Deciding to Virtualize SQL
The primary factor when deciding to virtualize SQL is the expected volume of read/write access. The biggest bottleneck when virtualizing SQL is typically disk I/O. Consider virtualizing SQL for development and test environments, and implement physical SQL Server for production environments to provide the best performance.
That said, the performance of virtualized SQL server has steadily improved and virtualization of SQL is becoming more common. If you decide to create a virtualize SQL cluster use SQL server 2012, Windows 2012 with Hyper-V and SCVMM for the greatest possible success and performance. Virtualizing SQL can allow for the easier transition to private or public cloud services like Azure when considering DR plans. To ensure a successful implementation do not overlook the details and follow configuration best practices.
To use SQL for Microsoft Dynamics CRM in Azure, you must have SQL Server running on a virtual machine. Currently CRM and Azure do not support running the CRM databases in Azure SQL Services. In addition, you can easily create multiple server environments or multitenant servers to have a development, UAT/testing, and production environments.
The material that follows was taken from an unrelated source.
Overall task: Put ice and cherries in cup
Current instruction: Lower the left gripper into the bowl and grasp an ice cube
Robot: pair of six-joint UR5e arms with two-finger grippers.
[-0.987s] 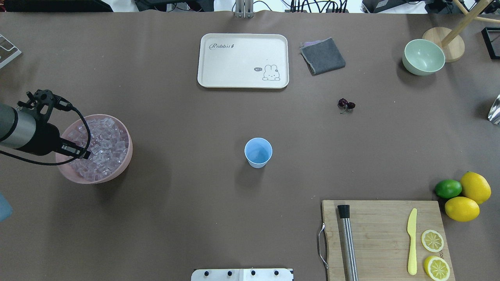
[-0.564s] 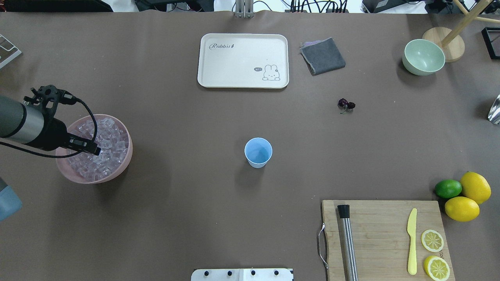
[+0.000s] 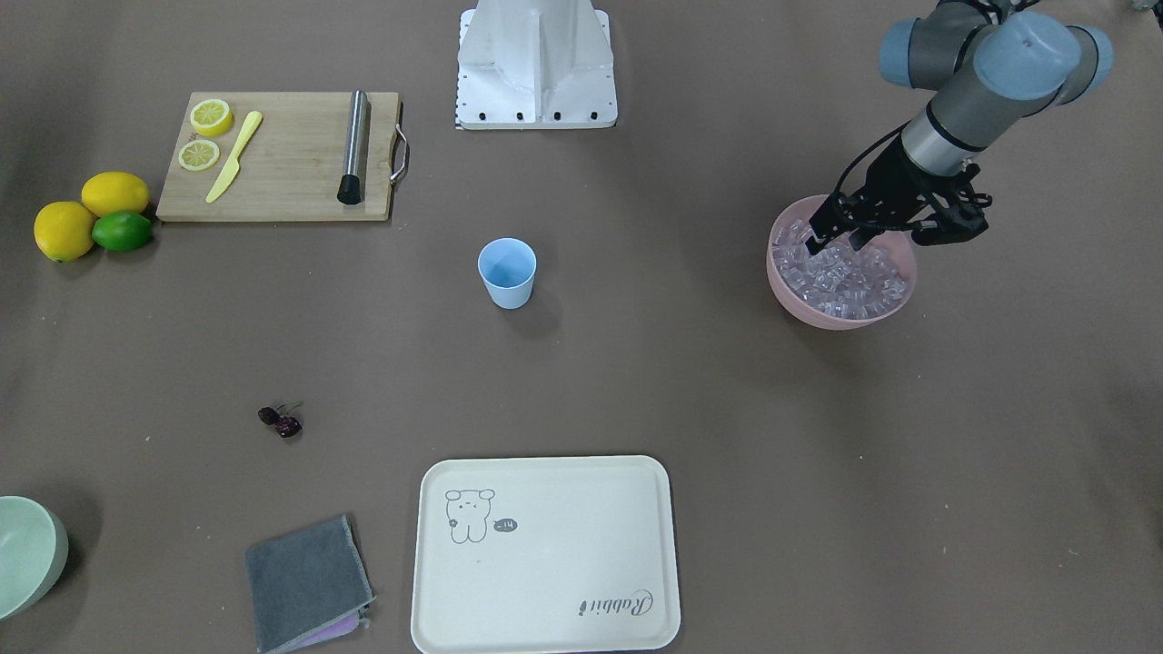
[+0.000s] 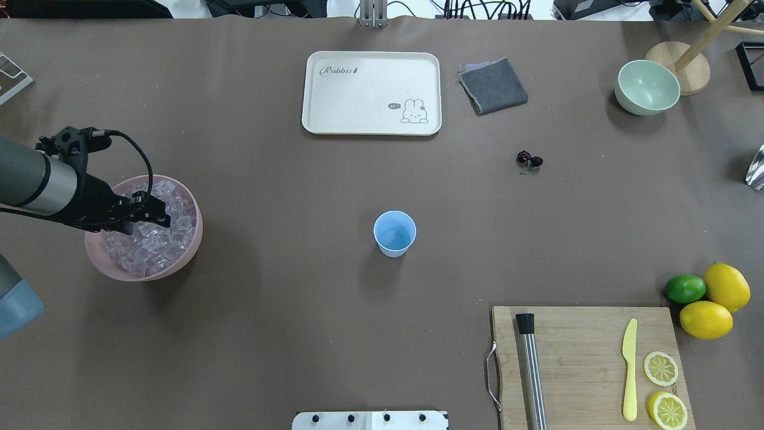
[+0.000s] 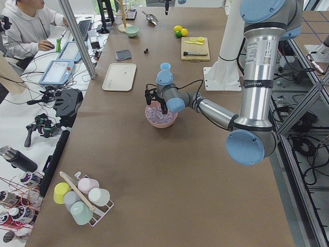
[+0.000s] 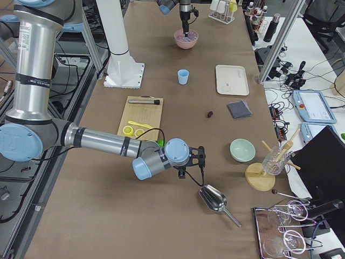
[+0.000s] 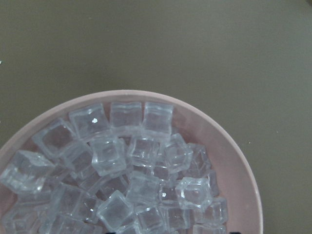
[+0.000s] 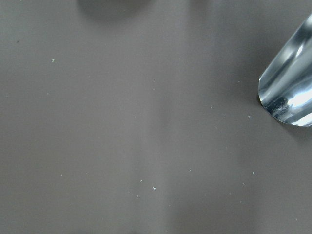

Best Practices when Virtualizing SQL
Here are some of the best practices when virtualizing SQL:
- Use a dedicated storage device utilizing iSCSI, SAS or Fiber
- Volumes should be spread across as many spindles as possible
- Limit the number of disks which share a volume
- Make sure to group similar disk operations together on the same spindles to avoid mixed I/O operations.
- Use fixed sized virtual disks as they provide better performance than dynamics disks. Dynamic disks are great for space savings, but have lower performance.
- Do not use virtual IDE disks for data and log storage; always use virtual SCSI disks for such storage.
- For CPU and memory start by basing your calculation off those you would make for a physical SQL server then add some for overhead. Stick to a 1:1 core relationship to vCPU.